A ce propos, dans l’espoir – pas toujours exhaussé – de dissiper tout soupçon de bio-piraterie, Kurt Hostettmann veille à respecter scrupuleusement la Convention de Rio sur la biodiversité et les réglementations propres de chaque pays qui définissent les modalités au cas où la découverte d’une molécule permettrait d’envisager un développement commercial. En bref, les communications scientifiques sont signées par les deux parties, mais le brevet, s’il y en a un, est la propriété de l’institution du pays hôte de la plante. L’Université de Genève peut être associée à cette patente, mais en aucun cas se l’arroger. «Aucun brevet n’est déposé sur une molécule d’origine végétale, précise Kurt Hostettmann. En revanche, on peut protéger le procédé d’extraction de la substance ou son activité pharmacologique.» Une manière de détourner la critique de ceux qui voient d’un très mauvais oeil que l’on puisse breveter le vivant.

Le chercheur admet néanmoins que son pouvoir de contrôle éthique s’arrête là. Si l’on découvre une substance intéressante dans une plante cueillie sur le territoire des Indiens du Panama, par exemple, rien ne garantit que les indigènes bénéficient d’éventuelles retombées financières. Cela devient l’affaire du gouvernement. Tout au plus, le professeur peut-il s’assurer de l’honnêteté des chercheurs avec qui il collabore, mais certainement pas dicter leur conduite aux autorités.

Cela dit, la bio-piraterie n’est pas la seule préoccupation des chercheurs. En effet, découvrir une substance active extrêmement prometteuse peut, paradoxalement, représenter une menace pour la survie de la plante hôte. C’est ainsi qu’une sorte de fougère chinoise a failli disparaître parce qu’on a découvert qu’elle contenait de l’huperzine A, une molécule connue pour avoir des effets remarquables contre la maladie d’Alzheimer. Comme cette plante est presque impossible à cultiver, son exploitation sauvage l’a envoyée directement sur la liste rouge des espèces menacées d’extinction.
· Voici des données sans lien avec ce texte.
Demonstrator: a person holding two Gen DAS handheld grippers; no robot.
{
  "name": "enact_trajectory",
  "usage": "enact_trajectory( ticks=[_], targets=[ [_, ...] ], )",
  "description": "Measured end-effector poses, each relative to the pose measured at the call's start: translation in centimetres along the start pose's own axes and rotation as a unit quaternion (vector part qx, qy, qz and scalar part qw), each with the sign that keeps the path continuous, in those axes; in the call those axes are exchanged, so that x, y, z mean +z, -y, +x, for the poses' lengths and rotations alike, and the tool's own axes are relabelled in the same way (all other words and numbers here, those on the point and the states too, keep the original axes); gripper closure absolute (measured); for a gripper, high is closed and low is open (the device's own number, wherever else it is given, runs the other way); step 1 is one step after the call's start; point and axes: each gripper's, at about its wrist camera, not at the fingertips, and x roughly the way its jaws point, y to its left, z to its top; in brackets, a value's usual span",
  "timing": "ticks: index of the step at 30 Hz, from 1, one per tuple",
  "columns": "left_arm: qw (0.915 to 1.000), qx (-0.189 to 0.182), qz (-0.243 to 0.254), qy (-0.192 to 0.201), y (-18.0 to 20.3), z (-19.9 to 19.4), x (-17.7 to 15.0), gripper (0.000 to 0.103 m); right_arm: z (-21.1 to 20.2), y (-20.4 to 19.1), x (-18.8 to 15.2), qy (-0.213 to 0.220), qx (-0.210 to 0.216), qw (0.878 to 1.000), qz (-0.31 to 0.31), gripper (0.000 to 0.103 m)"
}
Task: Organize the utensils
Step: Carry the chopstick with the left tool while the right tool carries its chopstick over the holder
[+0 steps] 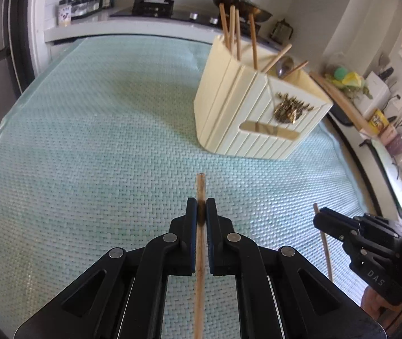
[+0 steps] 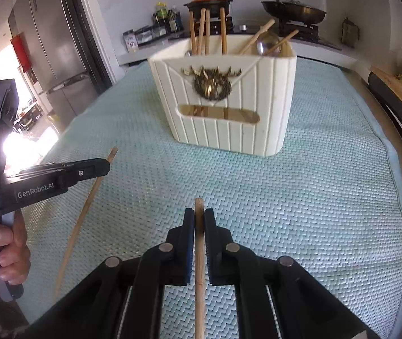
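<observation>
- Two grippers each pinched one wooden chopstick above a pale green woven mat point(image 1: 87, 141).
- In the left wrist view, the left gripper point(image 1: 201, 209) had its jaws pressed together on the left chopstick point(image 1: 200, 268); the stick ran lengthwise between the pads and its tip stuck out just past the fingertips point(image 1: 191, 206).
- In the right wrist view, the right gripper point(image 2: 199, 217) clamped the right chopstick point(image 2: 199, 276) the same way, with the blunt end poking out beyond the jaws.
- Each gripper also showed in the other's view: the right gripper at the lower right edge of the left view, gripping its thin stick, and the left gripper at the left edge of the right view, its chopstick slanting down toward the mat.
- A person's hand point(image 2: 0, 254) wrapped the left gripper's handle.
- The cream utensil holder point(image 2: 229, 107) stood upright on the mat, ahead of both grippers and well apart from them; a dark metallic emblem point(image 2: 212, 84) decorated its ribbed front.
- Several chopsticks point(image 2: 201, 31) already stood in the holder's left part, and a metal spoon point(image 2: 267, 43) with two slanted sticks sat toward its right.
- Behind the mat, a counter carried a black pot with an orange lid point(image 2: 209, 1) and a lidded pan point(image 2: 294, 10).
</observation>
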Motion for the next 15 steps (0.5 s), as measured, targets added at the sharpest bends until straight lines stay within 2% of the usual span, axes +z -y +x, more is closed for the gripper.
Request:
enact_trajectory(
  ticks=[7,15],
  targets=[
    [0.9966,-0.032,0.019,0.074,0.8,-7.9,1.8,0.099,-8.3,-0.7,1.7,0.094,0.022,0.995,0.008,0.096],
    [0.9875,-0.06,0.046,0.138,3.4,-13.3,1.9,0.099,-15.6,-2.6,0.9,0.184,0.023,0.983,-0.004,0.096]
  ],
)
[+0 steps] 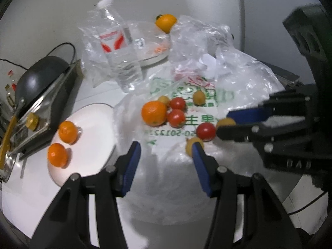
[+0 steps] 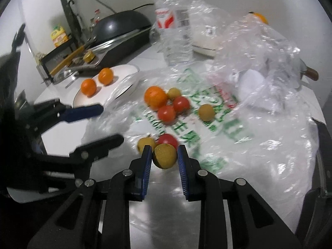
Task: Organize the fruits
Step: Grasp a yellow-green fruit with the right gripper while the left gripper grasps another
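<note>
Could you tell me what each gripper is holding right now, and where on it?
The right gripper clamps a small tan fruit across its sides. The left gripper is open, holding nothing.

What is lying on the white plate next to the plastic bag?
Two oranges lie on the white plate, side by side but apart. The plastic bag covers the plate's edge on that side, so what is there cannot be seen.

Clear water bottle (image 1: 119, 47) with white cap, upright at the back of the white table (image 1: 37, 199), red-and-white label facing forward. Black wok (image 2: 122, 23) resting on a black stove (image 2: 116, 47), cord (image 1: 60, 46) behind it. Yellow carton (image 2: 59, 36) on a rack (print unreadable). Wooden handle (image 2: 312, 73) at right edge
</note>
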Available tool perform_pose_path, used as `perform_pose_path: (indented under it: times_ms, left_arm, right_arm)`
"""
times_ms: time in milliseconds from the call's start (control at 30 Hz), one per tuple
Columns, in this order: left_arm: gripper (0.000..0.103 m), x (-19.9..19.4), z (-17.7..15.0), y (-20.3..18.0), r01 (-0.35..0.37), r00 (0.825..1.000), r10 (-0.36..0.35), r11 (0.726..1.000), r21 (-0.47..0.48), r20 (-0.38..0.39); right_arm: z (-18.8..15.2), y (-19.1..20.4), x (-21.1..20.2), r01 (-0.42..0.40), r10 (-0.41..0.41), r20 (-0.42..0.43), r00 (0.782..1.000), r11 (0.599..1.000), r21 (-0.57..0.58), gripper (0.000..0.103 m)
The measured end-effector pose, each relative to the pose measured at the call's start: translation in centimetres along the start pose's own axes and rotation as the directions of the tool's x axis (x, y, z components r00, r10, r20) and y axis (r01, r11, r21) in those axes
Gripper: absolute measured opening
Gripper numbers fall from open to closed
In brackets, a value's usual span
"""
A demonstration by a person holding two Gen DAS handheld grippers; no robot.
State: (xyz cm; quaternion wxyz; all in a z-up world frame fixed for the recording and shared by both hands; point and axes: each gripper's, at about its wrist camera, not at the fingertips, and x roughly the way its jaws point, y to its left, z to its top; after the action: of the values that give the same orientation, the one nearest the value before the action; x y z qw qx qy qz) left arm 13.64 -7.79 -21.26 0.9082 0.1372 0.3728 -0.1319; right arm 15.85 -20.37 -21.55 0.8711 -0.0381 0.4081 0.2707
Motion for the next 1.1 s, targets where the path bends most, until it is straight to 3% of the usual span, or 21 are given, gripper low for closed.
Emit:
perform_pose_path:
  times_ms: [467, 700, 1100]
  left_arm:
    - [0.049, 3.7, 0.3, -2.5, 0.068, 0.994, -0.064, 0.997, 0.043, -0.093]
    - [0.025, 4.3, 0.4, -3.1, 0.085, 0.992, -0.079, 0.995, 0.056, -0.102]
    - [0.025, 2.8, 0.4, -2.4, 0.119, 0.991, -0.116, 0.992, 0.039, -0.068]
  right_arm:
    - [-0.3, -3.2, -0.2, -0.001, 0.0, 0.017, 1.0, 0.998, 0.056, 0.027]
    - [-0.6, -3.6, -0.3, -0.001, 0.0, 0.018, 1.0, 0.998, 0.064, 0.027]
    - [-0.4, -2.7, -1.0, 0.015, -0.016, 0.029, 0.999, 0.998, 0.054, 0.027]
«Nous avons pensé à chercher l’huperzine A dans des lycopodes suisses, assez proches de l’espèce chinoise, explique Kurt Hostettmann. Nous en avons trouvé une qui en contenait beaucoup et qui aurait éventuellement pu se prêter à la culture. Nous avions déjà des rêves de diversification de l’agriculture de montagne en Suisse. Mais il y a peu [début octobre, ndlr], les chimistes ont réussi ce qu’ils croyaient jusqu’alors impossible: la synthèse de la molécule, dix fois moins chère que son extraction. Du coup, plus besoin de plantes, sauvages ou cultivées. C’est une déception, mais cela ne nous a pas empêchés de poursuivre nos recherches. Nous nous intéressons notamment aux problèmes liés au vieillissement de la population (maladie d’Alzheimer, ménopause, prostate) et aux maladies négligées parmi lesquelles prédominent les affections parasitaires tropicales comme la malaria, la schistosomiase ou la leishmaniose.»